◆ TASK ◆
Sort through the data and copy the lines holding the word "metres".

◆ DATASET EXCERPT ◆
--- START ---
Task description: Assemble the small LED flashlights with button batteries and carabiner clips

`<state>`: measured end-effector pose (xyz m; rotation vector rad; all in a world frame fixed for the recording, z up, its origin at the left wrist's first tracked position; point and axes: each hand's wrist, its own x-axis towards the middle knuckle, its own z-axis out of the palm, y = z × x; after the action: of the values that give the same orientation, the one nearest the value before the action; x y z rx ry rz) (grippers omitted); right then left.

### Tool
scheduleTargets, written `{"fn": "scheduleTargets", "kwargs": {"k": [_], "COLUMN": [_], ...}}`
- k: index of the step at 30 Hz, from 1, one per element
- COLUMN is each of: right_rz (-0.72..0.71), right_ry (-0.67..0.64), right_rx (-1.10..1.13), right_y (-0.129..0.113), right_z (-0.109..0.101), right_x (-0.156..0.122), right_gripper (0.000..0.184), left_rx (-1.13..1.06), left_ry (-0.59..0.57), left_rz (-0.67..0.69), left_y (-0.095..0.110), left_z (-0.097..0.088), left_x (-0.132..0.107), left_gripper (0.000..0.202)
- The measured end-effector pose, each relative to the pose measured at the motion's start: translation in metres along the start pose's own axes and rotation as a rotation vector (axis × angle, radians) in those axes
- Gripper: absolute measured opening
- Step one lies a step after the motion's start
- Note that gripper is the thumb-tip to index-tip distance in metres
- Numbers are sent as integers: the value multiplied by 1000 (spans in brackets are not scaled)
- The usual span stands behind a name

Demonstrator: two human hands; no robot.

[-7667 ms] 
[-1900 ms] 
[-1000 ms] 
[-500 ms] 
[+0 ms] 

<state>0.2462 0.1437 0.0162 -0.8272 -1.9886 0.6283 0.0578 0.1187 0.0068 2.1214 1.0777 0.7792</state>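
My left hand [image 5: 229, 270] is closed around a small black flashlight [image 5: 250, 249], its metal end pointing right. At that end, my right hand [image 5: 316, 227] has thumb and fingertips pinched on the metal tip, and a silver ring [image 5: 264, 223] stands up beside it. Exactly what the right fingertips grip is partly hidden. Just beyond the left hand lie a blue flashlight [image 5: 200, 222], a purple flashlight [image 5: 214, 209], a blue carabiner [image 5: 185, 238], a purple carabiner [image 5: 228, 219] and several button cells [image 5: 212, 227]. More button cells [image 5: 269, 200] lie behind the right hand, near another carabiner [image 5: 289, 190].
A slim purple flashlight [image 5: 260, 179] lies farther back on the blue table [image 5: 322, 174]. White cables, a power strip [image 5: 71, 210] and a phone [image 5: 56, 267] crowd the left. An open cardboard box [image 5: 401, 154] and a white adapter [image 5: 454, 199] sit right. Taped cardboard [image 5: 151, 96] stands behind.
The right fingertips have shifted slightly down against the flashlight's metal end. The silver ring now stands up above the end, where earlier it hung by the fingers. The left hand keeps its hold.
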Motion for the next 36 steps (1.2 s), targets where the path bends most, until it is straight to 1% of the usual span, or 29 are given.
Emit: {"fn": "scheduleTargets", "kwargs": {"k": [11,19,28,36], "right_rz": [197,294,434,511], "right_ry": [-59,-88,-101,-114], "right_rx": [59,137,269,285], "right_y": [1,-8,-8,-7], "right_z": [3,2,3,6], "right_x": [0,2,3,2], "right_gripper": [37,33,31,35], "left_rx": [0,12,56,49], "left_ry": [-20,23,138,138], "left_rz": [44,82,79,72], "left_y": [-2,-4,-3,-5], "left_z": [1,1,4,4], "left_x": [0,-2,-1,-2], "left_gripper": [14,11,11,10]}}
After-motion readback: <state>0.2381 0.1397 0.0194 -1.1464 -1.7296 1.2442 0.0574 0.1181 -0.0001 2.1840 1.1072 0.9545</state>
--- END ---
◆ ANSWER ◆
- The measured end-effector pose, each relative to the pose measured at the motion's start: translation in metres along the start pose's own axes and rotation as a rotation vector (axis × angle, radians) in those axes
- Note that gripper is the thumb-tip to index-tip distance in metres

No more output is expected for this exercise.